Ex-minister escapes graft charges, watchdog refuses to disclose details
The ACC has decided to close an inquiry against former cabinet minister Mohamed Hussain Shareef, citing lack of evidence and “reasons that cannot be disclosed to the press.”
The watchdog Anti-Corruption Commission has decided to close an inquiry against a former cabinet minister, citing lack of evidence and additional “reasons that cannot be disclosed to the press.”
Muaviz Rasheed, the ACC vice president, said the commission – which had previously alleged corruption in former presidential affairs minister Mohamed ‘Mundhu’ Hussain Shareef’s awarding of a lucrative catering contract for a state banquet to mark the Maldives’ Golden Jubilee of Independence – had filed the investigation on the advice of the prosecutor general’s office.
He declined to reveal further details.
An investigation into the hire of tables and chairs for the banquet is still ongoing, he added.
The case was returned shortly after Aishath Bisham, Shareef’s former colleague at the president’s office, was appointed Prosecutor General.
Popular daily Haveeru had alleged conflict of interest in the move, but PG officials denied the claim. A spokesman said that Bisham had recused herself from the committee examining charges against Shareef.
The ACC at the time said it would review the case once again.
Anti-graft group Transparency Maldives has urged the watchdog to reveal details of its decision to close the case.
“It is understandable if an investigation could not continue due to lack of evidence. However, a reason must be provided should the ACC decide not pursue a certain case. The public have a right to know details of corruption investigations,” said the NGO’s Thoriq Hamid.
The watchdog is under fire over mounting allegations of turning a blind-eye to corruption under President Abdulla Yameen, notably the embezzlement of some US$80million from state coffers by state officials.
The ACC had initially sought graft charges against Shareef over abuse of authority to confer an undue advantage for a third party.
Shareef was accused of awarding a MVR3.7million (US$240,00) catering contract to a company owned by He of the ruling Progressive Party of the Maldives.

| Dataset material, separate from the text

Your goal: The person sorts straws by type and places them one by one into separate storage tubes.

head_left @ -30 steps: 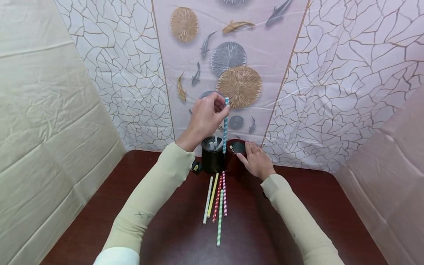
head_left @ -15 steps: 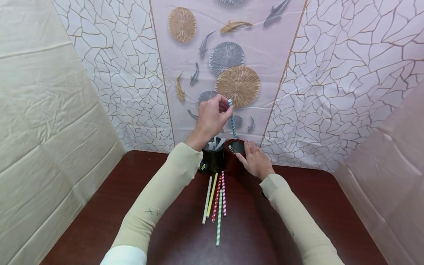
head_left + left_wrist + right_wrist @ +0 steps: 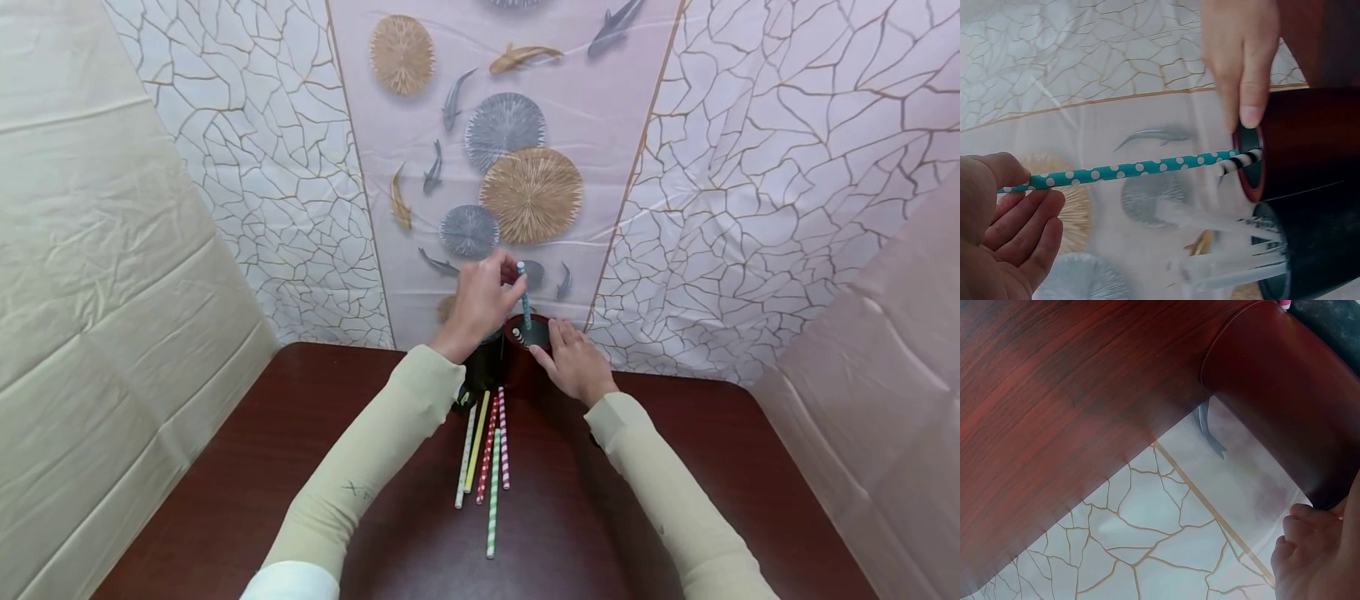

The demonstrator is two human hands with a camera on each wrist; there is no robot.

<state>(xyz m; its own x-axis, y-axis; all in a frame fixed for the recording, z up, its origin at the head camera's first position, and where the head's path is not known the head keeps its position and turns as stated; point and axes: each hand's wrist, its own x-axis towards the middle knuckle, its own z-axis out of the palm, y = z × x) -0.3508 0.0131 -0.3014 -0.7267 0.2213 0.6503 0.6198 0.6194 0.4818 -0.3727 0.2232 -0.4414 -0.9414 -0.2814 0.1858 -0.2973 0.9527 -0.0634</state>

The ex-minister is also the son of PPM MP Asma Rasheed.
The ACC’s investigation revealed that the hiring of the contractor had taken place without a bidding process and that the state treasury had paid for a sorbet machine, and waiters for the banquet.
Shareef had awarded the contract to Newport by claiming that Yameen had authorised the move. He also cited Yameen’s orders in ordering the the finance ministry to provide the company with a 50 percent advance.
He later admitted he had never sought such permission from the president.
The banquet was criticized as “inauthentic and tasteless.”
Bisham, who was the former legal affairs secretary at the president’s office, was also on the committee that coordinated events for the Golden Jubilee of Independence.
She was appointed PG after her predecessor Muhthaz Muhsin was impeached by People’s Majlis for returning charges of weapon’s smuggling against former vice-president Ahmed Adeeb.
Adeeb was arrested and later impeached amidst suspicions of involvement in an explosion in president Yameen’s speedboat, which the government maintains was an assassination attempt.
Shareef resigned in the fallout.
He was briefly detained in Kuala Lumpur shortly afterwards during a raid by Malaysian police to arrest an influential businessman related to Adeeb.